HCR 220 Week 8 DQ 1?How are the data elements contained in the HIPAA 837 claim form similar to the CMS-1500, and how does each form relate to the claims process? In your opinion, do the similarities between HIPAA 837 and CMS-1500 complicate or simplify the claims process? Explain your answers. You must proofread your paper. But do not strictly rely on your computers spell-checker and grammar-checker; failure to do so indicates a lack of effort on your part and you can expect your grade to suffer accordingly. Papers with numerous misspelled words and grammatical mistakes will be penalized. Read over your paper ? in silence and then aloud ? before handing it in and make corrections as necessary. Often it is advantageous to have a friend proofread your paper for obvious errors. Handwritten corrections are preferable to uncorrected mistakes. Use a standard 10 to 12 point (10 to 12 characters per inch) typeface. Smaller or compressed type and papers with small margins or single-spacing are hard to read.

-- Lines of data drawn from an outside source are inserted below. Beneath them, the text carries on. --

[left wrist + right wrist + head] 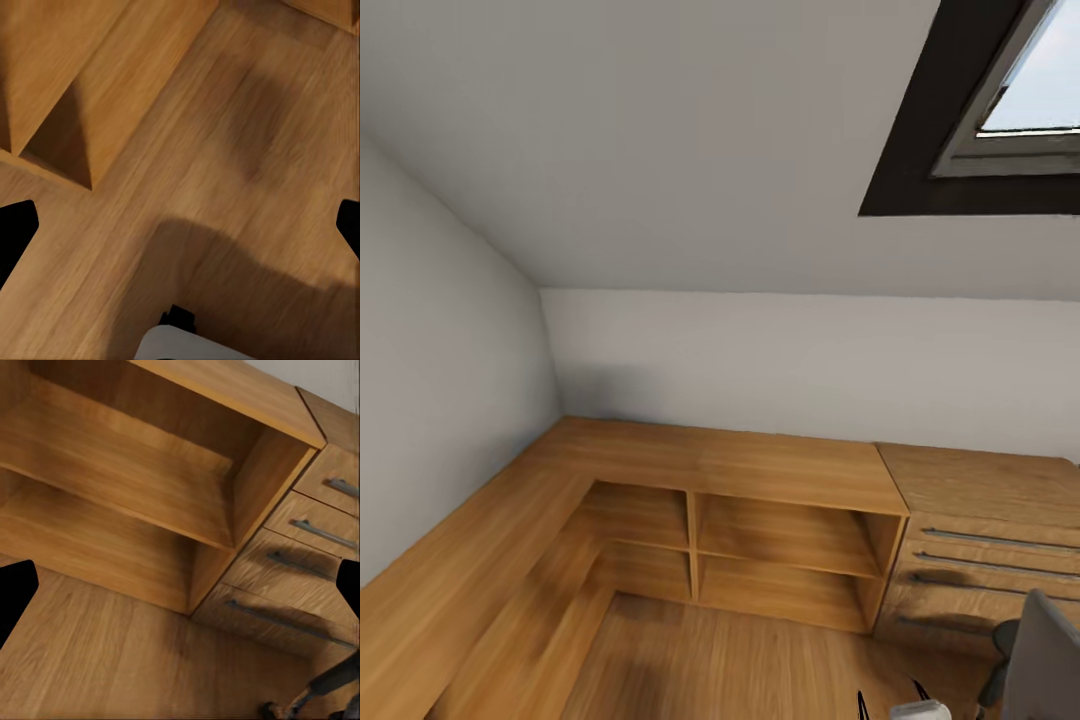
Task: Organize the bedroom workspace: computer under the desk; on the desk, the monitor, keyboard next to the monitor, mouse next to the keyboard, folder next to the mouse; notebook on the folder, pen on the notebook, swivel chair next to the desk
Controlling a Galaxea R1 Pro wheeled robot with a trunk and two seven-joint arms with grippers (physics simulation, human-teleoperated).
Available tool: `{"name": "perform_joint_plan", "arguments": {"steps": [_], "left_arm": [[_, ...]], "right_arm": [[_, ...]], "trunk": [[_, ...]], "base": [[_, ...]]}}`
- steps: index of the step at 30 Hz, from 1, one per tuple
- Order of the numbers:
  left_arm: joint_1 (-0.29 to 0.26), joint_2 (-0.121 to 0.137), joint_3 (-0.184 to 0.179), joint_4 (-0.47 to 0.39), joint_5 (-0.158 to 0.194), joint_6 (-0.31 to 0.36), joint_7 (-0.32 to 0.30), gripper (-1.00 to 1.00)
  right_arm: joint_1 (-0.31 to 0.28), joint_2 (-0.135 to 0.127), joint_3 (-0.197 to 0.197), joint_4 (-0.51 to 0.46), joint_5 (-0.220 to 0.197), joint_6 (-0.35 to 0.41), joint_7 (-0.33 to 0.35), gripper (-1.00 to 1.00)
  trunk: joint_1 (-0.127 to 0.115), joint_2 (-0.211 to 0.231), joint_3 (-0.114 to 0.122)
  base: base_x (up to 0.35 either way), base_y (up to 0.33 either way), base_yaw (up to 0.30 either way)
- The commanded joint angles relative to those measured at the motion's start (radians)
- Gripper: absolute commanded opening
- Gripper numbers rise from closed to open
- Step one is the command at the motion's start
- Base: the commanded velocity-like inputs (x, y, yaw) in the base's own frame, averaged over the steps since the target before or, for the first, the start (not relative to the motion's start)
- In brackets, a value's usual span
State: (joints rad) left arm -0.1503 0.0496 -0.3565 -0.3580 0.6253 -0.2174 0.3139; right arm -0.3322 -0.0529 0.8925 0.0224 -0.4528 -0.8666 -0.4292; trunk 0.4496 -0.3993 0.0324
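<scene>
Four open cubbies of a low wooden shelf unit fill the corner under the sloped ceiling, with a drawer cabinet just beside it on the right and a skylight above. At the far right edge a grey chair back, seemingly the swivel chair, rises from the wooden floor; no monitor, keyboard, mouse, folder, notebook or pen appears here, so the robot seems to be in transit.

The risk I see: the base sits close to the shelving and the chair, and a careless turn could knock the chair or clip the drawer handles.

The left gripper hangs over bare floor, fingers spread wide with nothing between them. The right gripper points at the junction of shelf and drawers, likewise wide apart and unloaded.
</scene>
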Motion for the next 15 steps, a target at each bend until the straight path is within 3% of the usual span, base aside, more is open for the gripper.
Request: {"name": "perform_joint_plan", "arguments": {"steps": [1,15], "left_arm": [[0.0,0.001,-0.009,-0.001,0.008,-0.003,0.006,1.0],[0.0,0.001,-0.009,-0.001,0.008,-0.002,0.006,1.0]], "right_arm": [[-0.001,0.001,0.009,0.002,-0.003,-0.002,-0.005,1.0],[-0.001,0.001,0.009,0.002,-0.003,0.026,-0.003,1.0]], "trunk": [[0.0,-0.001,0.0],[0.0,-0.001,0.009]], "base": [[0.0,0.001,-0.293],[0.0,0.001,-0.292]]}}
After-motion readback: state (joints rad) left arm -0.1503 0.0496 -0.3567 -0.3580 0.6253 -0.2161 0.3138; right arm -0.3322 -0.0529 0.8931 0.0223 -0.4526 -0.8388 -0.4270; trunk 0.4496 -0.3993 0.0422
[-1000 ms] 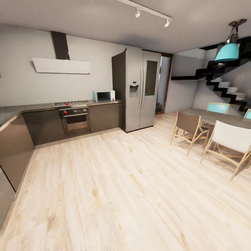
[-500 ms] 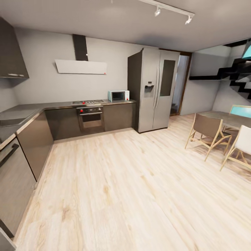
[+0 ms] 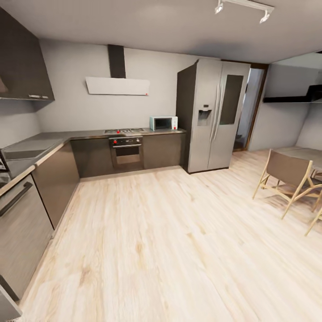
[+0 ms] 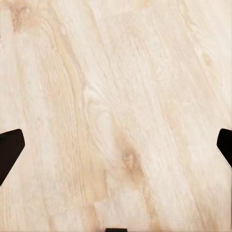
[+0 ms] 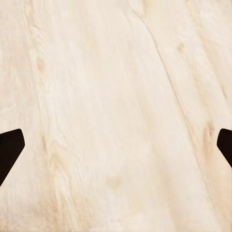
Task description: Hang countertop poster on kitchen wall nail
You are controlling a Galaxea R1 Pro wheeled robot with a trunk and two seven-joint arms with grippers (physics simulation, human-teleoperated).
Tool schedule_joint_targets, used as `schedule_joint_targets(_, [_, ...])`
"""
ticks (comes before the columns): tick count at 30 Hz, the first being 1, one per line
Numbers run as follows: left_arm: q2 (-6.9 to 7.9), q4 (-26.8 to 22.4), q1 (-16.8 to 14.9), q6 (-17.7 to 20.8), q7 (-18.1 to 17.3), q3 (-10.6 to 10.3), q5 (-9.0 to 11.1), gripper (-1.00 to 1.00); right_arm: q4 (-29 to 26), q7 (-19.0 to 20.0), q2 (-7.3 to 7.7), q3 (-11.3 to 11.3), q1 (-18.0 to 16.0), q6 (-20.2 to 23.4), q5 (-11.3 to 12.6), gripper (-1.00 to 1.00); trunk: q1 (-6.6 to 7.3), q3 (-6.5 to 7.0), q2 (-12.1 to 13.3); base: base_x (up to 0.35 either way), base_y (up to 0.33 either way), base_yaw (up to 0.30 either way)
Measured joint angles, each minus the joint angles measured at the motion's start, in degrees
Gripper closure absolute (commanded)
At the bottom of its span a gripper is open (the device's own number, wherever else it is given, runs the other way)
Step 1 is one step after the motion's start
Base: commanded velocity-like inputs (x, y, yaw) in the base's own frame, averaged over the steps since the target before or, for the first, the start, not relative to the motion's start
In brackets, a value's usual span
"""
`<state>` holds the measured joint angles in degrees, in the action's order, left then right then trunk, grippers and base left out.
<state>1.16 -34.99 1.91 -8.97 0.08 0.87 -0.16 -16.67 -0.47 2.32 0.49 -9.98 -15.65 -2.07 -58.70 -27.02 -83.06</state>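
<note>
The grey L-shaped kitchen countertop (image 3: 31,150) runs along the left wall and the back wall over dark glossy base cabinets (image 3: 56,181). The poster is out of view. In the left wrist view my left gripper (image 4: 116,150) is open, its dark fingertips (image 4: 9,150) far apart over bare wooden floor. In the right wrist view my right gripper (image 5: 116,150) is open the same way, fingertips (image 5: 9,150) spread wide above the pale planks, with nothing between them.
A built-in oven (image 3: 127,152) and hob sit in the back counter run, with a microwave (image 3: 163,123) beside them. A tall steel fridge (image 3: 214,116) stands right of the counter. Wooden chairs (image 3: 288,176) and a table stand at the right. Light wooden floor (image 3: 170,232) spreads ahead.
The head view has swung left, so the whole scene shifted right. More of the left countertop and an upper cabinet came into view. The stairs and teal lamp left the picture.
</note>
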Motion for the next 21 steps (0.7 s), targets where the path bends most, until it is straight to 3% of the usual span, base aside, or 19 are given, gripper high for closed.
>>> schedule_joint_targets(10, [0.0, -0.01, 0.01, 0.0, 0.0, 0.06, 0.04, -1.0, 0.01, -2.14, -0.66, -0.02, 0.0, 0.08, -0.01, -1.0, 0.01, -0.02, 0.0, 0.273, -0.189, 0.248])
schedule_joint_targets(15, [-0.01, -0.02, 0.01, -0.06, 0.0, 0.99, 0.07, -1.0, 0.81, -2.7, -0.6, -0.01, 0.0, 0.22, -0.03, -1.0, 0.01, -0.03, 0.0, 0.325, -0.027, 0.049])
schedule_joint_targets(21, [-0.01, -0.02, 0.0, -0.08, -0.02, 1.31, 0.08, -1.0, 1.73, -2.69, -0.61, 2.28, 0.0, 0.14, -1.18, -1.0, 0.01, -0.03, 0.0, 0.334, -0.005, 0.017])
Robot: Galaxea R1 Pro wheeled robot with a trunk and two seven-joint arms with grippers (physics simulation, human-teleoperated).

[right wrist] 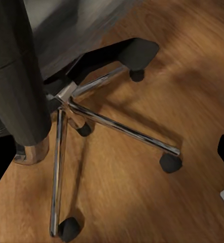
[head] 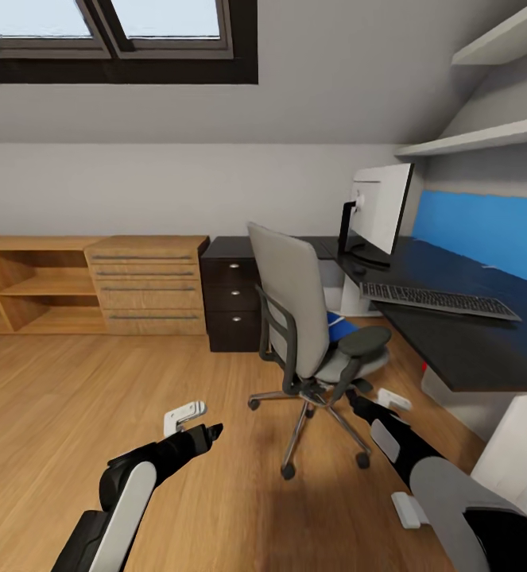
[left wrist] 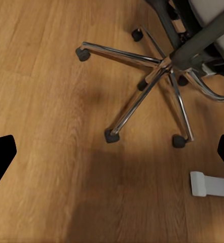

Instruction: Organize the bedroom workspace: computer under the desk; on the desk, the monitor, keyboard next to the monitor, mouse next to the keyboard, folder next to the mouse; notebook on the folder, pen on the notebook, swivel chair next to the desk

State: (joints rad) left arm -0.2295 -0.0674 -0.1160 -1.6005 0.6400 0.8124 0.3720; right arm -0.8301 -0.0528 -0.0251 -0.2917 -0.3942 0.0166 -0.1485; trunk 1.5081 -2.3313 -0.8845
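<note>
Swivel chair [head: 307, 334] stands on the wood floor [head: 72, 413], back toward the camera, seat facing the bench [head: 454, 318], near its front edge but not tucked in. Folder [head: 339, 326]: a blue sliver on the seat, mostly hidden by the chair back. Keyboard [head: 438, 300] lies on the bench top near the front edge; monitor [head: 381, 208] stands behind it. Black drawer unit [head: 231, 294] sits left of the chair, a low wood cabinet [head: 148, 284] beyond. Wide bare floor left of and in front of the chair.

Left gripper [head: 207, 433] hovers over the floor, jaws apart, holding nothing. Right gripper [head: 357, 397] is close by the chair base; its jaws also read apart.

Left wrist view shows the chrome star base [left wrist: 157, 76] and castors; right wrist view shows the same base [right wrist: 91, 116] from closer.
</note>
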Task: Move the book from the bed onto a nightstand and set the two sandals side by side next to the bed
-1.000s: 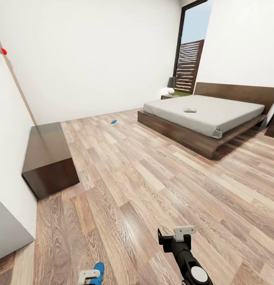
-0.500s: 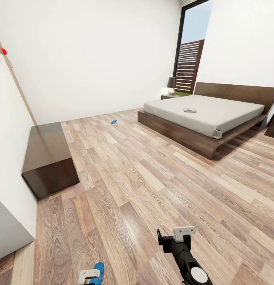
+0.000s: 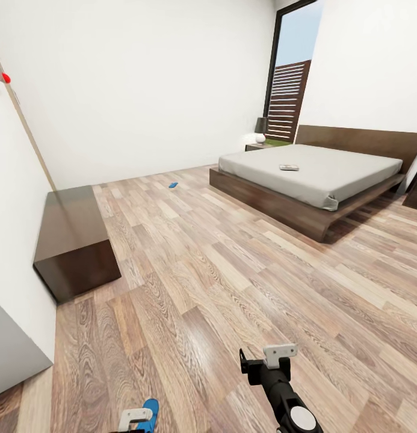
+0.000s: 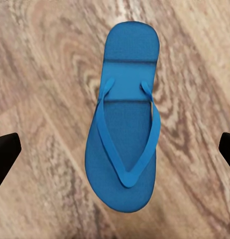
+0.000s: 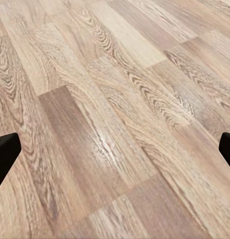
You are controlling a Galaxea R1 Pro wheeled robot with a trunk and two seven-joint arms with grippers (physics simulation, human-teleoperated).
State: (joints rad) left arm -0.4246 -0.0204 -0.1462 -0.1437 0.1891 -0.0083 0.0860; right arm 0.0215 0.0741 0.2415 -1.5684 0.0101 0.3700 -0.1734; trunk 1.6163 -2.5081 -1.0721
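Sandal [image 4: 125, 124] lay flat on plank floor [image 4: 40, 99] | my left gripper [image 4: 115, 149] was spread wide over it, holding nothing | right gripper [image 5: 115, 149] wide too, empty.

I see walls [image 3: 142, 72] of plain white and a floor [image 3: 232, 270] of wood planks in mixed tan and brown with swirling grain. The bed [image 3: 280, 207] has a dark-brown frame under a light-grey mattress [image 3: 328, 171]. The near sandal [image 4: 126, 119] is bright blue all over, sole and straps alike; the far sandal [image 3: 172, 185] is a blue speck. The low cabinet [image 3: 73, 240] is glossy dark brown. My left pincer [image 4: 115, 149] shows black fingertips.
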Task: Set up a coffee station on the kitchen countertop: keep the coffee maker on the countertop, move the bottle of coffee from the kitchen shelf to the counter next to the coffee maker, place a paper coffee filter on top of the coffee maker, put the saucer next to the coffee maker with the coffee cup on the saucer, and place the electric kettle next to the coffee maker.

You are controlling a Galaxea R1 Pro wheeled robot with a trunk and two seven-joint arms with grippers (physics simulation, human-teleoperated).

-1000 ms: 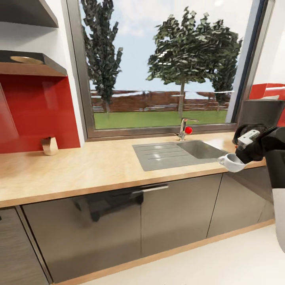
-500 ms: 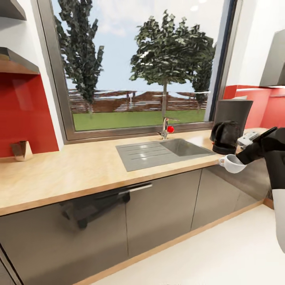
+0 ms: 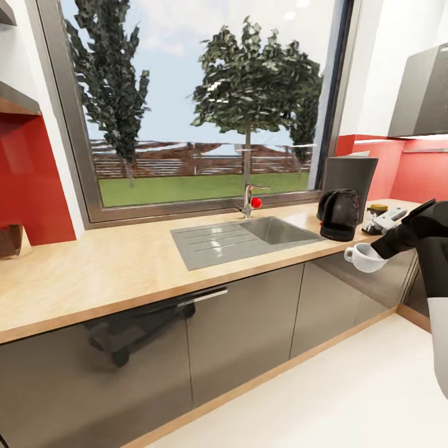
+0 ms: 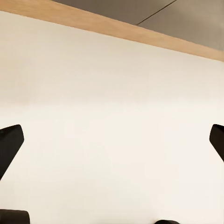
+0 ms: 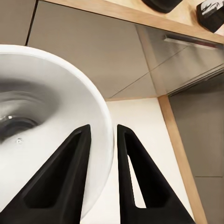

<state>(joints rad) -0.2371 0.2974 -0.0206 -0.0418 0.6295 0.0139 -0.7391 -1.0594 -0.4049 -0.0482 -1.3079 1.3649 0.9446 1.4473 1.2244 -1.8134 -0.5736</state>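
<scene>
Holding one coffee cup [image 3: 366, 257] in right gripper [image 5: 102, 140], one coffee maker [image 3: 343, 196] behind

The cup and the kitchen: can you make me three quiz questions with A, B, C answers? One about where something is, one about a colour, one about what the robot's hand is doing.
1. Where is the coffee maker?
A. In the sink
B. On the counter, right of the sink
C. On the floor

2. What colour is the knob on the tap?
A. Red
B. Blue
C. Green

3. What is the right gripper doing?
A. Hanging open
B. Pinching the cup's rim
C. Holding the kettle

Answers: 
1 B, it stands on the counter past the sink. 
2 A, the knob is bright red. 
3 B, one finger sits inside the cup and one outside, with the rim between them.
</scene>
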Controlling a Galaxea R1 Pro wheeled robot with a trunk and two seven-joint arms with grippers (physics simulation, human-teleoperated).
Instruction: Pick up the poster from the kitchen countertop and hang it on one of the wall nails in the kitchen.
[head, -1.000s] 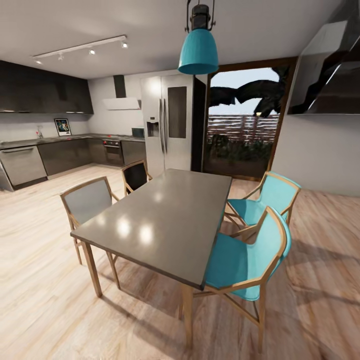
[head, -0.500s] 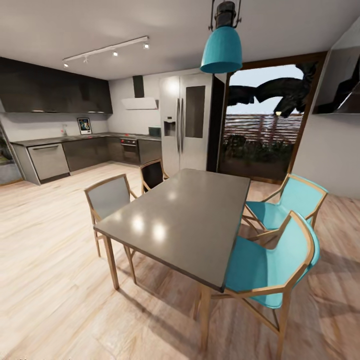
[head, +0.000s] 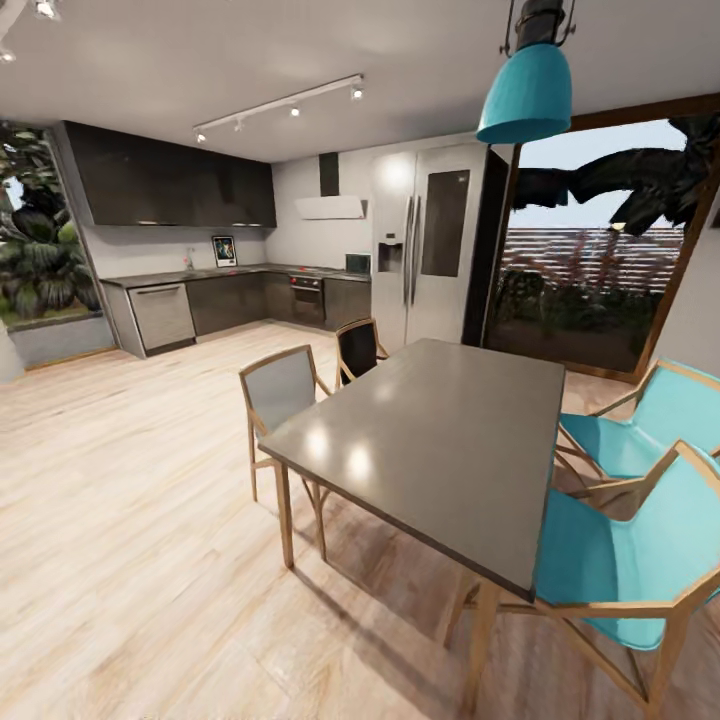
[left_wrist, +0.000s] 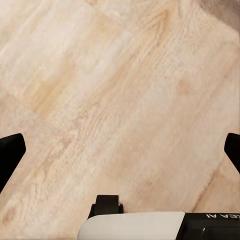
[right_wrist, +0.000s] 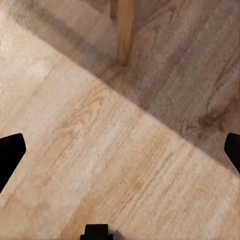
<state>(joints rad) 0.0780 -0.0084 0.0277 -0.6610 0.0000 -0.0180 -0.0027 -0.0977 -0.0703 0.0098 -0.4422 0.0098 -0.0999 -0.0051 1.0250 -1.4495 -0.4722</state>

It is better to let your essay run over the recommended number of pages than to try to compress it into fewer pages. Likewise, large type, large margins, large indentations, triple-spacing, increased leading (space between lines), increased kerning (space between letters), and any other such attempts at ?padding? to increase the length of a paper are unacceptable, wasteful of trees, and will not fool your professor. The paper must be neatly formatted, double-spaced with a one-inch margin on the top, bottom, and sides of each page. When submitting hard copy, be sure to use white paper and print out using dark ink. If it is hard to read your essay, it will also be hard to follow your argument. Order Now
ADDITIONAL DETAILS
How are the data elements contained in the HIPAA 837 claim form
Introduction
The HIPAA 837 Claim form is one of the most important documents in healthcare. It contains a comprehensive list of all records and data elements that must be included in a patient’s medical file. However, the HIPAA 837 form is complex, imposing over 8,000 unique fields with over 100 parameters each.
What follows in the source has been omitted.